• **To do**
Every line of the listing below needs to be reproduced exactly.

• **Provided material**
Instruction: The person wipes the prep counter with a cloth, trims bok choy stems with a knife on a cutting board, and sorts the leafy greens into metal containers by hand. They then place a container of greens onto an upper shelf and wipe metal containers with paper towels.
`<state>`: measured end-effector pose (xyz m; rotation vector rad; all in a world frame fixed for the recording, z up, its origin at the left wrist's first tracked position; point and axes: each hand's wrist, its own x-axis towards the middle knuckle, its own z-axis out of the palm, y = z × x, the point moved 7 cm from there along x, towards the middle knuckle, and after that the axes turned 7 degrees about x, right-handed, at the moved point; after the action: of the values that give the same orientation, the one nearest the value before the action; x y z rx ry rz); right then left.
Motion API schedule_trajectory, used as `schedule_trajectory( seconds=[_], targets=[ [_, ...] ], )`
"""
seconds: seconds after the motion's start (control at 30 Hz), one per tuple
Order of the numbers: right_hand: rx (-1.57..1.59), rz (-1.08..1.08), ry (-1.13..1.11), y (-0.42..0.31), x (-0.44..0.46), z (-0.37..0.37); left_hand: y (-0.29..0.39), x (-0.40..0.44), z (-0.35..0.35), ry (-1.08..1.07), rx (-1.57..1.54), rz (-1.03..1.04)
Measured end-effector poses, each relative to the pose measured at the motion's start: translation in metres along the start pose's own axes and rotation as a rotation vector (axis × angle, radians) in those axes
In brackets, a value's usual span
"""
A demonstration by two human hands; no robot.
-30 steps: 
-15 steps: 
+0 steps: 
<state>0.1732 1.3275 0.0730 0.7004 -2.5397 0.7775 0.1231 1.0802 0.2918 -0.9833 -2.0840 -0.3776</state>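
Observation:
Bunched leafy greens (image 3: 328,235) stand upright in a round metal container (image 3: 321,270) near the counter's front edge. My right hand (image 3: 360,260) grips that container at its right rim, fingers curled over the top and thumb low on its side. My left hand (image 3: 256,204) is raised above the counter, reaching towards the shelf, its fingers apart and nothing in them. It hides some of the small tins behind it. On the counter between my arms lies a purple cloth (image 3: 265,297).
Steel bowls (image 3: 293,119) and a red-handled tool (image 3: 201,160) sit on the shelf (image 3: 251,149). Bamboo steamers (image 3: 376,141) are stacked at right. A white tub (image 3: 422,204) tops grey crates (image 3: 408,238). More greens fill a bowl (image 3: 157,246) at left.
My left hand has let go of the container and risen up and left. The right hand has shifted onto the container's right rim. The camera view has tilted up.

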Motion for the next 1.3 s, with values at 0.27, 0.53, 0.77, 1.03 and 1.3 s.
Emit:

• **Answer box**
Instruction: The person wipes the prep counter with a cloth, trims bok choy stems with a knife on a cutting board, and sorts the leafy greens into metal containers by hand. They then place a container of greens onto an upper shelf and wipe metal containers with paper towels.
`<state>`: measured end-effector pose (xyz m; rotation vector rad; all in a world frame fixed for the recording, z up, its origin at the left wrist's first tracked position; point and axes: each hand's wrist, its own x-axis towards the middle knuckle, its own z-axis out of the palm, y = z × x, the point moved 7 cm from there along x, towards the middle knuckle, and after that the axes turned 7 degrees about x, right-handed, at the moved point; after the action: of the values that give the same orientation, the one nearest the value before the action; x y z rx ry rz); right then left.
Motion API schedule_trajectory, used as `schedule_trajectory( seconds=[_], targets=[ [_, ...] ], )`
"""
seconds: seconds after the motion's start (control at 30 Hz), one per tuple
Order of the numbers: right_hand: rx (-1.57..1.59), rz (-1.08..1.08), ry (-1.13..1.11), y (-0.42..0.31), x (-0.44..0.46), z (-0.37..0.37); left_hand: y (-0.29..0.39), x (-0.40..0.44), z (-0.35..0.35), ry (-1.08..1.07), rx (-1.57..1.54), rz (-1.03..1.04)
Measured end-effector poses, each relative to the pose measured at the motion's start: translation in metres along the start pose's own axes and rotation as a rotation vector (axis × angle, radians) in those axes
In brackets, a value's usual span
"""
A demonstration by two human hands; no robot.
-30 steps: 
-15 steps: 
+0 steps: 
<state>0.1732 1.3275 0.0730 0.7004 -2.5397 0.7775 0.1231 1.0802 0.2918 -0.9833 -2.0840 -0.3776</state>
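Observation:
Bunched leafy greens (image 3: 328,235) stand upright in a round metal container (image 3: 321,270) near the counter's front edge. My right hand (image 3: 360,260) grips that container at its right rim, fingers curled over the top and thumb low on its side. My left hand (image 3: 256,204) is raised above the counter, reaching towards the shelf, its fingers apart and nothing in them. It hides some of the small tins behind it. On the counter between my arms lies a purple cloth (image 3: 265,297).
Steel bowls (image 3: 293,119) and a red-handled tool (image 3: 201,160) sit on the shelf (image 3: 251,149). Bamboo steamers (image 3: 376,141) are stacked at right. A white tub (image 3: 422,204) tops grey crates (image 3: 408,238). More greens fill a bowl (image 3: 157,246) at left.
My left hand has let go of the container and risen up and left. The right hand has shifted onto the container's right rim. The camera view has tilted up.
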
Motion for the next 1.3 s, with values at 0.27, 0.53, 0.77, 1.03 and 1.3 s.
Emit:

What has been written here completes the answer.